On Tue, Aug 2, 2022 at 9:39 AM Andres Freund <andres(at)anarazel(dot)de> wrote:
> On 2022-07-27 17:01:13 +0900, Amit Langote wrote:
> > Here's an updated version of the patch, with mostly cosmetic changes.
> > In particular, I added comments describing the new llvm_compile_expr()
> > blobs.
>
> - I've asked a couple times before: Why do we need space for every possible
> datatype at once in JsonItemCoercions? Can there be multiple "concurrent"
> coercions in process?

This topic has been a head-scratcher for me too from the beginning,
but I've since come to understand (convince myself) that we do need
the coercions for all possible types, because we don't know the type
of the JSON item that's going to pop out of the main JSON path
expression until we've run it through the JSON path executor that
ExecEvalJson() invokes. So, it's not possible to statically assign
the coercion. I am not really sure if different coercions may be used
in the same query over multiple evaluations of the same JSON path
expression, but maybe that's also possible.

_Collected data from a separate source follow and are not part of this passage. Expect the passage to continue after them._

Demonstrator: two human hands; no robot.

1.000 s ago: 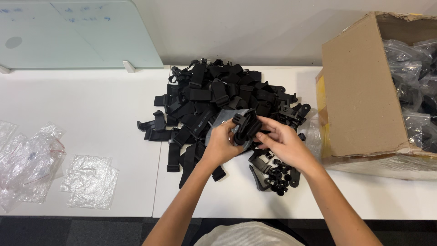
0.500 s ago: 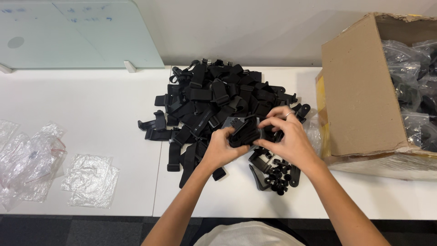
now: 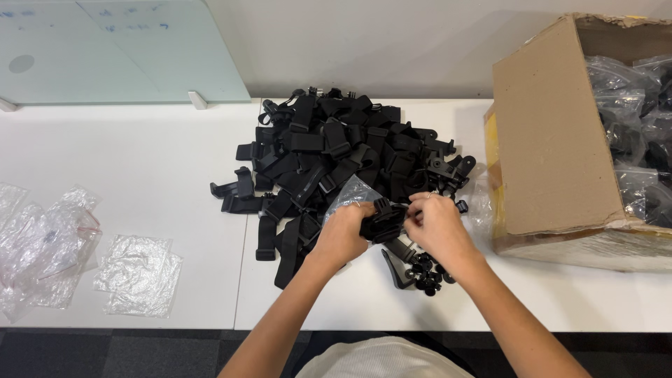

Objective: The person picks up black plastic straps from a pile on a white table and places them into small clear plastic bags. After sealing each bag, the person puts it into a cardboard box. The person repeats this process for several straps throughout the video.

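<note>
My left hand grips a black strap bundle that sits partly inside a clear plastic bag. My right hand pinches the other end of the same bundle with its fingertips. Both hands hover just above the white table, at the near edge of a big pile of black straps and clips. A few small black plastic parts lie on the table right under my right hand.
An open cardboard box holding bagged black items stands at the right. Empty crumpled clear bags lie at the left near the front edge. A frosted glass board leans at the back left.
Both hands have stayed at the pile's near edge. The black bundle has shifted slightly lower between them, and my right fingers have closed in on its end.
</note>
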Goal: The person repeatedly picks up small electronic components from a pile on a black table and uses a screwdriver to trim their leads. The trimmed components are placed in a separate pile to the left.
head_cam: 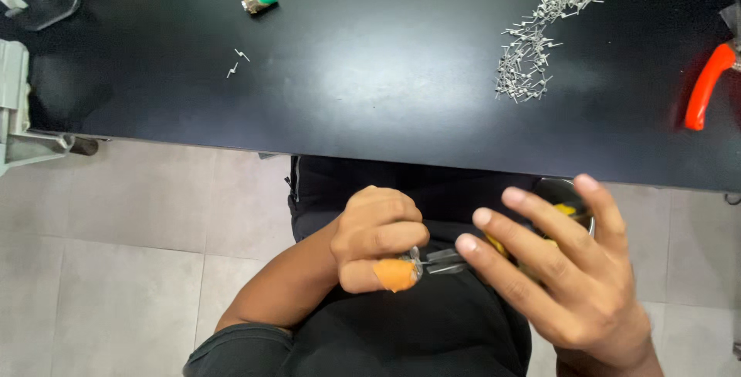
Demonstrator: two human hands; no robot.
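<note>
Both hands are working below the table edge, over the lap.

Left hand [378, 238] is clenching around a small metal tool [436, 261], orange cover on one fingertip; right hand [567, 273] is spread loose, fingers touching the tool's tip, over a metal bowl [575, 192] with yellow bits inside. To do it well: keeping the tip steady and directly above the bowl looks key. Count on the black table [370, 60]: one heap of metal pins [540, 30], too many to count; two stray pins [238, 62]; one green-capped part [259, 0]; one orange-handled tool [706, 84].
</note>
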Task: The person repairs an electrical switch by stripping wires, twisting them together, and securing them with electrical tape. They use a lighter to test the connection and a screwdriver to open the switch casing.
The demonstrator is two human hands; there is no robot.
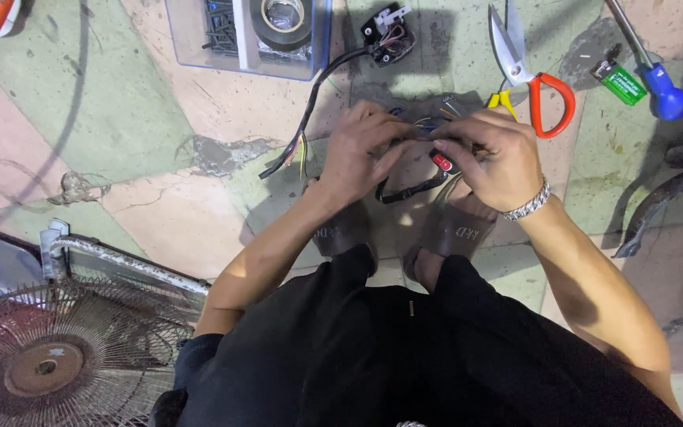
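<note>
My left hand (361,150) and my right hand (493,156) meet over a small black switch unit with a red button (443,163), and both grip it. Thin coloured wires (424,121) stick out between my fingers above it. A black strap-like cable (409,190) hangs below the unit. My right wrist wears a silver chain bracelet (527,205). I am squatting, with my feet in dark slides (456,232) under my hands.
On the tiled floor lie a second black switch housing (389,33) with a wire harness (310,111), a clear box (247,35) with tape and screws, red-handled snips (535,83), a green lighter (622,81), a blue-handled screwdriver (662,91). A rusty fan (49,356) stands lower left.
</note>
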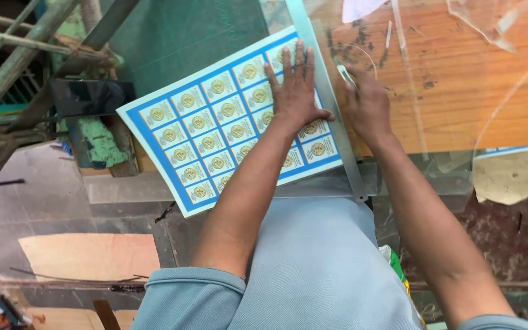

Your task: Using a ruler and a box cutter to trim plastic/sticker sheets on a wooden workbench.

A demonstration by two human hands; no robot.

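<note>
Pressed flat with fingers spread, the left hand (297, 91) isn't really gripping anything; the printed sheet (215, 131) is just pinned under the open palm, thumb hooked against the long metal straightedge (328, 101). Going left to right: a dark rectangular slab (90, 96) and some metal bars (25, 52) are seen off the bench's left end, then the blue-bordered sheet of round gold emblems, lying on the green cutting mat (178, 36) with its lower left corner hanging out over the floor. Next the straightedge is laid along the sheet's right side, and just past it the right hand (368, 104) is curled around a slim blade-like tool (344, 73), though how tightly can't be told. Risk-wise, the straightedge could probably get nudged if the palm pressure eases, and a crooked line would be cut through a row of emblems; the left thumb is also parked very near the tool's path. Room is tight on the right, where clear film scraps (490, 24) are scattered over the orange board (459, 79); more open space is left toward the overhanging corner.
</note>
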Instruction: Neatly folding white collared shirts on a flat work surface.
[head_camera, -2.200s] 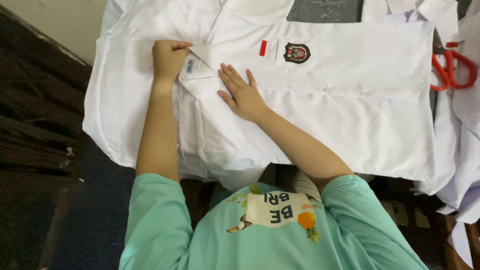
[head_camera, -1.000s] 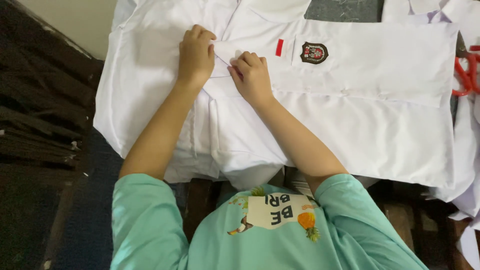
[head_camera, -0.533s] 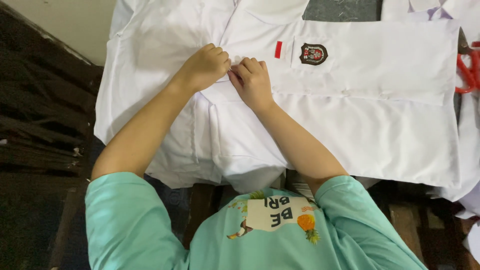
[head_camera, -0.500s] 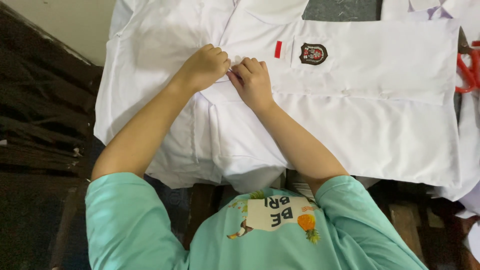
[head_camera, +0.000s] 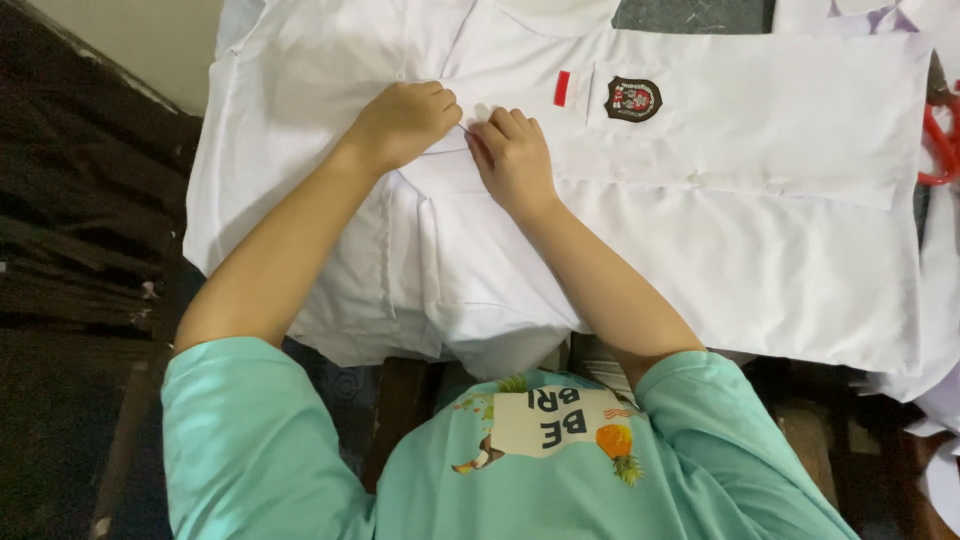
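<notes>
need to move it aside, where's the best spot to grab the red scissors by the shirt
Probably by the red handle loops, the only part showing at the right edge beside the white shirt; the blades are out of view. Come from the right with the right hand, so the shirt stays flat.

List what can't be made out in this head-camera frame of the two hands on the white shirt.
- Head view: what the left hand and right hand pinch on the white shirt; curled fingers cover it.
- Red scissors: cut off by the right edge.
- Chest badge: detail too small.
- Collar: cut off by the top edge.
</notes>
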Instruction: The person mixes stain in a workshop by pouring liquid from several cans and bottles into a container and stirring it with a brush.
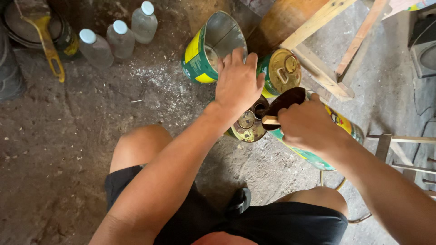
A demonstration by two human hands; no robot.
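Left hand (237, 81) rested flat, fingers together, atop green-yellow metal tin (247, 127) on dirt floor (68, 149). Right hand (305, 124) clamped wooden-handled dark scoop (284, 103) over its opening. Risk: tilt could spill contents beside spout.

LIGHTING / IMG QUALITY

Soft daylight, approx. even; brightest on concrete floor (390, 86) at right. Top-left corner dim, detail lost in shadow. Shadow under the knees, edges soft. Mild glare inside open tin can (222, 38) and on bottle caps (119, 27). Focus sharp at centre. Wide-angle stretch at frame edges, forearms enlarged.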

> The whole coercion stuff just seems incredibly clunky (in a slightly
> different shape before this patch). ExecEvalJsonExprItemCoercion() calls
> ExecPrepareJsonItemCoercion(), which gets a pointer to one of the per-type
> elements in JsonItemCoercionsState, dispatching on the type of the json
> object. Then we later call ExecGetJsonItemCoercion() (via a convoluted
> path), which again will dispatch on the type (extracting the json object
> again afaics!), to then somehow eventually get the coerced value.

I think it might be possible to make this a bit simpler, by not
leaving anything coercion-related in ExecEvalJsonExpr(). I left some
pieces there, because I thought the error of not finding an
appropriate coercion must be thrown right away as the code in
ExecEvalJsonExpr() does after calling ExecGetJsonItemCoercion().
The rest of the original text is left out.